[TASK TO COMPLETE] Somewhere below is a line with "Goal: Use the" and, later, a line with "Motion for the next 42"; repeat those two lines and all the lines between them, exactly as they are.

[DATA FOR REVIEW]
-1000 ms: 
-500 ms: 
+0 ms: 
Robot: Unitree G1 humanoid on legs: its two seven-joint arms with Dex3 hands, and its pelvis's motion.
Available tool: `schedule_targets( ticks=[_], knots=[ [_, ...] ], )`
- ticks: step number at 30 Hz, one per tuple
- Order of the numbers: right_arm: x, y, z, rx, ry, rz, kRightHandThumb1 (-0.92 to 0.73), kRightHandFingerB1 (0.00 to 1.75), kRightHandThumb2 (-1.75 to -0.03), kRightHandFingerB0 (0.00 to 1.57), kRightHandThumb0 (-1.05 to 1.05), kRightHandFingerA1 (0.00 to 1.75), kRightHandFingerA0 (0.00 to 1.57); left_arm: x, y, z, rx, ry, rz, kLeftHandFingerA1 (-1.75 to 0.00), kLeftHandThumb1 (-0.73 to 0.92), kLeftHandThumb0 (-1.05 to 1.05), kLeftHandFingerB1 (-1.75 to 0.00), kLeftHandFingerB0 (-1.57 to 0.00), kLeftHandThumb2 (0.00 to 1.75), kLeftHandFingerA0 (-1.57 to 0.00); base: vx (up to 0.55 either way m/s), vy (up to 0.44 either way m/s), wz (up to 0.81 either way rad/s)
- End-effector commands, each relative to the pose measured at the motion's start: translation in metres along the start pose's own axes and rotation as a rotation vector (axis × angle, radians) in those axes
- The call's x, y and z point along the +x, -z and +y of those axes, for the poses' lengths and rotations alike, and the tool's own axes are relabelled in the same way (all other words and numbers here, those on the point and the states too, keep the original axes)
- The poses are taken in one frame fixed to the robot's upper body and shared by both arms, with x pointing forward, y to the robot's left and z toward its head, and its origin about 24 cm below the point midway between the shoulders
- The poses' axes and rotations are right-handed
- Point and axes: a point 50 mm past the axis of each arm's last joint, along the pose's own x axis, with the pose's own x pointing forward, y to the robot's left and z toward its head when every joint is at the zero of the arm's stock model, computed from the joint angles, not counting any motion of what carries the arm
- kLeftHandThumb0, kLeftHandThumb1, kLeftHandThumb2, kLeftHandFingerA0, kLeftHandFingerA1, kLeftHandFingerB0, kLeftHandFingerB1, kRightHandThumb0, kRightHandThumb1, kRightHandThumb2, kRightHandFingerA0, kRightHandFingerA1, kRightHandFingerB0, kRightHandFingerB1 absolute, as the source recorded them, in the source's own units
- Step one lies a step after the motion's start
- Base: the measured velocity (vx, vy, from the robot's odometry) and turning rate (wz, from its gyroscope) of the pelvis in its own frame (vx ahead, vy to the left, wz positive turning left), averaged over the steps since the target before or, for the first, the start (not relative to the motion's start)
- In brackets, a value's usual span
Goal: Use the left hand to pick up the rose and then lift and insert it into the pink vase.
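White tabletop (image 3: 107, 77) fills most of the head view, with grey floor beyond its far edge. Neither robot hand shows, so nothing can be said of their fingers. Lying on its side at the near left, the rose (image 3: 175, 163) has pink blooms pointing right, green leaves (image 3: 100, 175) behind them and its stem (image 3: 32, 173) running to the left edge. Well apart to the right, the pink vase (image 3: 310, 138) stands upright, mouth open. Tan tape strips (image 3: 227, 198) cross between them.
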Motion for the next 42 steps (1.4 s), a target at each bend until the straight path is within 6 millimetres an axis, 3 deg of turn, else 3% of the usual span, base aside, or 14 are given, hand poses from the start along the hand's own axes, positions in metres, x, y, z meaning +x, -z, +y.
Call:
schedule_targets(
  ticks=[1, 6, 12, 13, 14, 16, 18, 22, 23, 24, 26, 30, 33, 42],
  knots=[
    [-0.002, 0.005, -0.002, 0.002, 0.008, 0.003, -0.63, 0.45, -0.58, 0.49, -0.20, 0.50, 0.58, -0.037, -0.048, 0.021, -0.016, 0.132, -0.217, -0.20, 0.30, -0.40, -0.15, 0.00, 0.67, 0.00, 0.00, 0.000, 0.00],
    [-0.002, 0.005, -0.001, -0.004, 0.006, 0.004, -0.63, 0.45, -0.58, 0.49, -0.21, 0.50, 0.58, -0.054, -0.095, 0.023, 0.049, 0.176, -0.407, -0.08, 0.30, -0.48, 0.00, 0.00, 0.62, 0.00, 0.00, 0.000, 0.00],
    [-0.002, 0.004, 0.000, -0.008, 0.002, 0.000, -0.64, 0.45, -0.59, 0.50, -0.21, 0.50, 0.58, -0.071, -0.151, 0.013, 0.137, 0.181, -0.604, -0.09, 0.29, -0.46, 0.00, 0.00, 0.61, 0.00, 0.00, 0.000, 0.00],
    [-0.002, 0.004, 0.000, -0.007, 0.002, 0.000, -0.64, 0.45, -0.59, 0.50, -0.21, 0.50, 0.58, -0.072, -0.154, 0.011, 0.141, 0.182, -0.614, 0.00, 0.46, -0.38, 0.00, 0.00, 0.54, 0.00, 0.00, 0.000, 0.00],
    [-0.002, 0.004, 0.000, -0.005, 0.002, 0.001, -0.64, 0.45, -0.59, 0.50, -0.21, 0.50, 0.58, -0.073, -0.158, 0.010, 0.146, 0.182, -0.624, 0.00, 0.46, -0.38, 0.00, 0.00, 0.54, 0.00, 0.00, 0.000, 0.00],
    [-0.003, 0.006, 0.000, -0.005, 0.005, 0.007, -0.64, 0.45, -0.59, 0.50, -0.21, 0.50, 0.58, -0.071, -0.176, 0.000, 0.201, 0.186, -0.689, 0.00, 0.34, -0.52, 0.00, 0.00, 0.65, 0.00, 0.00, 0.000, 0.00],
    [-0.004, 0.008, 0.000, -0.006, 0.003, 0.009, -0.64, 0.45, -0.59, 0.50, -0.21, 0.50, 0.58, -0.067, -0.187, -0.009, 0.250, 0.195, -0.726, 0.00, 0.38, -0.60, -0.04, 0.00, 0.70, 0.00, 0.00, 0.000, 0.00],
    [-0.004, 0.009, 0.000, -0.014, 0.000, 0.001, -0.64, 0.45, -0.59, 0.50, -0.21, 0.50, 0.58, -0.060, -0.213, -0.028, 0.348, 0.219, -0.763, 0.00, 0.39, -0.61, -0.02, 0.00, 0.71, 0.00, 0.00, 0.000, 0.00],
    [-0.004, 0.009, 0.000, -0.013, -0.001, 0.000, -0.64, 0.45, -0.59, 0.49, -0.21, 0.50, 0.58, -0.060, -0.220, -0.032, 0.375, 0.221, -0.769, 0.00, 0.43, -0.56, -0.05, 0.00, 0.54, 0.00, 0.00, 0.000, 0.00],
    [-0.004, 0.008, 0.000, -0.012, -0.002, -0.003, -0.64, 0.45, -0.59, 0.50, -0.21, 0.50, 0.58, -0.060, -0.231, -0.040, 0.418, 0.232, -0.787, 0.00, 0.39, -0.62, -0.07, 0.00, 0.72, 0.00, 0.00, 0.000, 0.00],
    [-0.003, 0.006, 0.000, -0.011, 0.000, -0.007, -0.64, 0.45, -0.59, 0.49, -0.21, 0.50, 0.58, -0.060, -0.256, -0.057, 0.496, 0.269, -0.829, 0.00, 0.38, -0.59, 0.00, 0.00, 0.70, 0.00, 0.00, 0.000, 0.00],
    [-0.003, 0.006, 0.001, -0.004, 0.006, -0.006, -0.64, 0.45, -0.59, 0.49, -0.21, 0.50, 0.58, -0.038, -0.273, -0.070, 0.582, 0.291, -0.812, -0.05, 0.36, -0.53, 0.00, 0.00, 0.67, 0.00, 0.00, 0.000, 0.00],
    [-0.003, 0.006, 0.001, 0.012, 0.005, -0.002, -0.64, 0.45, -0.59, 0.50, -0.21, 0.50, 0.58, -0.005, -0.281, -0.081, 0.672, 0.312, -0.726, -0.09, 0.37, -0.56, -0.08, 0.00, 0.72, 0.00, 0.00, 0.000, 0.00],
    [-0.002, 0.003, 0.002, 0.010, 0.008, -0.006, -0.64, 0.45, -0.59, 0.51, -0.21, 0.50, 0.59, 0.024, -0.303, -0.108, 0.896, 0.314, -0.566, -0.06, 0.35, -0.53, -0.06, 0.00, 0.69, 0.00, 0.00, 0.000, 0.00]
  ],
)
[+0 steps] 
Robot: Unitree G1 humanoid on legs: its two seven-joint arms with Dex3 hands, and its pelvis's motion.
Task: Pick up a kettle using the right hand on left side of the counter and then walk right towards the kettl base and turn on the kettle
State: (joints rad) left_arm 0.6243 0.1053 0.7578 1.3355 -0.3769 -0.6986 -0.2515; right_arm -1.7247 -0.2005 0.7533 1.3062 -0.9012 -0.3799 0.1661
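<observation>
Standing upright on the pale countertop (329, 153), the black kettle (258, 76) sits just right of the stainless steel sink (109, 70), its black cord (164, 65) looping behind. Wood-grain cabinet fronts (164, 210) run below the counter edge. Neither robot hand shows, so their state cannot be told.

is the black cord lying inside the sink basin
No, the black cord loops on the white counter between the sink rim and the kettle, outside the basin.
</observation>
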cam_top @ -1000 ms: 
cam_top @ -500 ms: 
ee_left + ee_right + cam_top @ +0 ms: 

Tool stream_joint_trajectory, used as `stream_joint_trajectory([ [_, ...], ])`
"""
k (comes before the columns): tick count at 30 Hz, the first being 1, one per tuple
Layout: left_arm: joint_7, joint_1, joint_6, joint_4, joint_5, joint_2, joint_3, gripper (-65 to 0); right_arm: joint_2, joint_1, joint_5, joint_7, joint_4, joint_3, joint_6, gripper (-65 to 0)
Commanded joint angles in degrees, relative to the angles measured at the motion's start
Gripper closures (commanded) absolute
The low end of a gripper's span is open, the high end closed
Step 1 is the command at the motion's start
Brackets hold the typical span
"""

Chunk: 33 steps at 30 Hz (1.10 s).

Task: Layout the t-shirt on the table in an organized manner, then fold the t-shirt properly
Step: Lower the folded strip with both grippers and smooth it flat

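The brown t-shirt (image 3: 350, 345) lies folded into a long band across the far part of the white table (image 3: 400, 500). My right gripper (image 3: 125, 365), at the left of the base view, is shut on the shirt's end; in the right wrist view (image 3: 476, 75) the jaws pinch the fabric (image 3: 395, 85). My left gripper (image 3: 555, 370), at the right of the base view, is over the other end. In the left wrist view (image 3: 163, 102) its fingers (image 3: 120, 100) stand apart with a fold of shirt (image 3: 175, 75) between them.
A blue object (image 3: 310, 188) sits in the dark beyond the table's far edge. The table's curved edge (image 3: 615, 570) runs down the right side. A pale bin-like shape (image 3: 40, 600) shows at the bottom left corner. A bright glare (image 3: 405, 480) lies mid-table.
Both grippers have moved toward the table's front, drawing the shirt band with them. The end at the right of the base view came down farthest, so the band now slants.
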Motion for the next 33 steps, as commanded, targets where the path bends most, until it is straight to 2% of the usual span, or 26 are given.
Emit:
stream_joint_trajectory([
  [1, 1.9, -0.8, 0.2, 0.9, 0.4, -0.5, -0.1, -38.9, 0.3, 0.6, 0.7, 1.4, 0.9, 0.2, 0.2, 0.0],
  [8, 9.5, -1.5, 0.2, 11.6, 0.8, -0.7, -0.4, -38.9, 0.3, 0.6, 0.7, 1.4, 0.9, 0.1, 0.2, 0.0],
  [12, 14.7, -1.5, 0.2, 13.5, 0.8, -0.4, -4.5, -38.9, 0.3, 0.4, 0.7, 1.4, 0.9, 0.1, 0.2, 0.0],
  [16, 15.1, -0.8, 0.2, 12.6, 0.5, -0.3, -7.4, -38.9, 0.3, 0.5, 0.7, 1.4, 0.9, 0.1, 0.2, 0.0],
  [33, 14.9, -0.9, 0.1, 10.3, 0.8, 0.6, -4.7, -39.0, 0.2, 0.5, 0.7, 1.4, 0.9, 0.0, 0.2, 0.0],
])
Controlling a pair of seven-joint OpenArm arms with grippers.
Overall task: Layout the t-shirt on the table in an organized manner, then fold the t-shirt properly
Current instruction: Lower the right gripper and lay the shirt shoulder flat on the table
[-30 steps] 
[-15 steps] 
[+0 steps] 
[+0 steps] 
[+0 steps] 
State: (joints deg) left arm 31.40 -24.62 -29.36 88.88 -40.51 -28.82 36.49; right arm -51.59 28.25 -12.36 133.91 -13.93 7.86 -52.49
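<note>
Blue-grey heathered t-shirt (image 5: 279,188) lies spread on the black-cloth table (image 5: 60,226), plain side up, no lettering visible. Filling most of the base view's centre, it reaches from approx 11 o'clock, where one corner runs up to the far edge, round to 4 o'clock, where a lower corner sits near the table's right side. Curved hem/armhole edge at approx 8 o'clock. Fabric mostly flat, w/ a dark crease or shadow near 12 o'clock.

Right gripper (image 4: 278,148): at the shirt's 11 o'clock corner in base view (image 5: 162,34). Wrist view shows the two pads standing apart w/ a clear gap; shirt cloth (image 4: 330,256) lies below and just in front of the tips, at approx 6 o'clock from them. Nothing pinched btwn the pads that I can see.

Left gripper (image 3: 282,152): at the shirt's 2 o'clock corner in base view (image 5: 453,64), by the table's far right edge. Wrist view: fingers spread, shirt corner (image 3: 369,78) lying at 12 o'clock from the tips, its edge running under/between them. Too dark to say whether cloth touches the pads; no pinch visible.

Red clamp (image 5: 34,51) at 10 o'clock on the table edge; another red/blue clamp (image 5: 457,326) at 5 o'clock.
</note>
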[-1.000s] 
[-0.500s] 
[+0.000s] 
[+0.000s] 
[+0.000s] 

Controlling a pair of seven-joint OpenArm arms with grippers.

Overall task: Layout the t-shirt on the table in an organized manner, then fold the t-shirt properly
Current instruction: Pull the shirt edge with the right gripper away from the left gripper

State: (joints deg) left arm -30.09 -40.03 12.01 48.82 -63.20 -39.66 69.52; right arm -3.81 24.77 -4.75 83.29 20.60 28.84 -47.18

[TASK OUTPUT]
Goal: Use the left hand to pick up the rose and then lift and insert it into the pink vase.
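White tabletop (image 3: 107, 77) fills most of the head view, with grey floor beyond its far edge. Neither robot hand shows, so nothing can be said of their fingers. Lying on its side at the near left, the rose (image 3: 175, 163) has pink blooms pointing right, green leaves (image 3: 100, 175) behind them and its stem (image 3: 32, 173) running to the left edge. Well apart to the right, the pink vase (image 3: 310, 138) stands upright, mouth open. Tan tape strips (image 3: 227, 198) cross between them.
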Motion for the next 42 steps (1.4 s), a target at each bend until the straight path is within 6 millimetres an axis, 3 deg of turn, else 3% of the usual span, base aside, or 14 are given, hand poses from the start along the hand's own axes, positions in metres, x, y, z meaning +x, -z, +y.

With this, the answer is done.